第102話

 日が傾き始めた頃、調査隊が帰ってくると機動要塞の中は一気にお祭り騒ぎとなった。


 前人未到の遺跡を探索することは男たちに、ハンターたちにとってのロマンである。また、そこで見つけた遺物を街の権力者に直接買い取ってもらえるというのだから盛り上がり浮かれるのも無理からぬことであった。


 また、ロベルト商会の総帥であるロベルトも、


『ここらで使える手駒を増やしたい……』


 といったスタンスで、ハンターたちの話をじっくり聞き、それがまたハンターたちの夢と出世欲をくすぐった。


 遺跡の中には大小様々なミュータントが湧き出ており、ある者は食い殺され、ある者は重傷を負いその場に取り残されるなど被害もそれなりにあるのだが、浮かれるハンターたちにとってそんなことは日常茶飯事であり、場合によっては囮にするために仲間の足を撃ち抜いたりといったこともあった。


 無事に帰ってこられた者たちにとっては、既に過去のことであった。


 ハンターたちが持ち帰ったものは書籍、なんらかのデータ、変わったところで隠し金庫に入っていた宝石類など様々であった。

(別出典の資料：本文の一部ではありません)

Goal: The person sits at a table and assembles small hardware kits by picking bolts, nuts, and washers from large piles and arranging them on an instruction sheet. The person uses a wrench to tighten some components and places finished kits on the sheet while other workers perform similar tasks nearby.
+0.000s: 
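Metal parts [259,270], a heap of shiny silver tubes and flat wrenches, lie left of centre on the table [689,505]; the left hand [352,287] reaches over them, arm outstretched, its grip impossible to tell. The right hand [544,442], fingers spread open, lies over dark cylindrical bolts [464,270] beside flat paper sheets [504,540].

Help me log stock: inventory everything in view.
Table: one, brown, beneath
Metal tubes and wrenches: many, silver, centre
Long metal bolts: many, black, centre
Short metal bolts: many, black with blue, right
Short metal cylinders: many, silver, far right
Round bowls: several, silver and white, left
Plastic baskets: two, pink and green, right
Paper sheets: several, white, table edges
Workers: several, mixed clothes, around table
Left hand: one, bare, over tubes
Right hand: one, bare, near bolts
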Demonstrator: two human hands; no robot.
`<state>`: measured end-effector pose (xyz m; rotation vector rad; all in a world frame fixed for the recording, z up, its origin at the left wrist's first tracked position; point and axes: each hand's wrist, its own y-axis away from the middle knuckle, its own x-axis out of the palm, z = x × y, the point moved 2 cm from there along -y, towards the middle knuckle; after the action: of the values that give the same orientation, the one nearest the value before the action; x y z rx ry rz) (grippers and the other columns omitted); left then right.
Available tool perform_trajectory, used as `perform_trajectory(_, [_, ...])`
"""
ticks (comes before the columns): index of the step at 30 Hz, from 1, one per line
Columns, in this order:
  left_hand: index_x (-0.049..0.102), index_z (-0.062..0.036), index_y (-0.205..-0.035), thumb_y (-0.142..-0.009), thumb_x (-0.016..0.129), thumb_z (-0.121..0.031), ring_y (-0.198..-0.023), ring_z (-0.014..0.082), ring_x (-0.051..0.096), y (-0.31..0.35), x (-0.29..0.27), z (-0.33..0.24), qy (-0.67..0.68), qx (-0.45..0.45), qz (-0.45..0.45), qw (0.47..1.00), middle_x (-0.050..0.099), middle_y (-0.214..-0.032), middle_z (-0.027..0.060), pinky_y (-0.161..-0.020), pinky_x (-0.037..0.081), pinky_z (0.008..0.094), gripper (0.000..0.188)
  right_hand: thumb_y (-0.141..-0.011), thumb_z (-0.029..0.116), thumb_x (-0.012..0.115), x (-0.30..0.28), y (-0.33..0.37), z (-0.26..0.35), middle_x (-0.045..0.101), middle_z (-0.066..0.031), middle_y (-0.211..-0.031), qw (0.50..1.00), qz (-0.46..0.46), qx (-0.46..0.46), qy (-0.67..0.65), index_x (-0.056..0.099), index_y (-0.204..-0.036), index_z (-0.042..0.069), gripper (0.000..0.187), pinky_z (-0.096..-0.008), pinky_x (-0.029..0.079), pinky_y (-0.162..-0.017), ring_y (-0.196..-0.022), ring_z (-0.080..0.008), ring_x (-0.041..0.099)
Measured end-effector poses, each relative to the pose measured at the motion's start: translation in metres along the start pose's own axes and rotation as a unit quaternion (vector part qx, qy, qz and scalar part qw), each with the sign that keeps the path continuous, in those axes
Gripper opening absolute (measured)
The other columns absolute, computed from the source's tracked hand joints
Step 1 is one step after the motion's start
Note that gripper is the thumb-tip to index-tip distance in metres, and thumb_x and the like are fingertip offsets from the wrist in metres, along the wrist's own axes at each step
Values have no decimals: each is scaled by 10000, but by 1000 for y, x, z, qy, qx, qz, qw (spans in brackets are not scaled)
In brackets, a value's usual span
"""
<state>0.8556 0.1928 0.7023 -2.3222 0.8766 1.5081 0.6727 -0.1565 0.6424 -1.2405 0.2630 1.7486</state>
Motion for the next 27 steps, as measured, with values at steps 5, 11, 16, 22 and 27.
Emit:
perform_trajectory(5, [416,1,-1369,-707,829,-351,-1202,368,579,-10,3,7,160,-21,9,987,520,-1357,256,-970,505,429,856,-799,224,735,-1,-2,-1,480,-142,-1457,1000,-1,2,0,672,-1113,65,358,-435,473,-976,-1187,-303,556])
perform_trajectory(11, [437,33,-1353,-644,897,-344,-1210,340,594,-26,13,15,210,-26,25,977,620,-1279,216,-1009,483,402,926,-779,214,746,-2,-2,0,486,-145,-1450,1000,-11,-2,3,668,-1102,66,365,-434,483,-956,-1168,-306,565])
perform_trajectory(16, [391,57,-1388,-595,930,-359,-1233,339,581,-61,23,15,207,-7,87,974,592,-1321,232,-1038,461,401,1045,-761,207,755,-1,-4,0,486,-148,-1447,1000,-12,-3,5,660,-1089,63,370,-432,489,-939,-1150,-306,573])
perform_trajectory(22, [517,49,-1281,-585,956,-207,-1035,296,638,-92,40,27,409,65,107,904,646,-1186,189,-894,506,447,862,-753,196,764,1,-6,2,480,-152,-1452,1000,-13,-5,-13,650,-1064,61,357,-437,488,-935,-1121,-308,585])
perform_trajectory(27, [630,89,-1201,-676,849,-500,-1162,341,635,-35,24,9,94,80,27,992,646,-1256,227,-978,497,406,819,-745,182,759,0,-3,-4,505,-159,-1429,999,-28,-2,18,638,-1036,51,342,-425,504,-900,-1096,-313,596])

 中でも一番の変わり種はロベルトの息子であるノーマンと、成り行きで組んだアイザックの二人であろう。


 帰還者のなかにノーマンの姿を認めるとロベルトは、


「よっ、生きていやがったか」


 などと明るい声を出した。しかし、ノーマンが差し出した二つの戦利品を見ると、どう反応してよいものやら、その笑顔が固まった。


 危険地帯の調査から戻った息子が、戦利品だと言って半裸の女性が載った扇情的なパッケージを差し出してきたとき、父親としてどんな顔をすればいいのか。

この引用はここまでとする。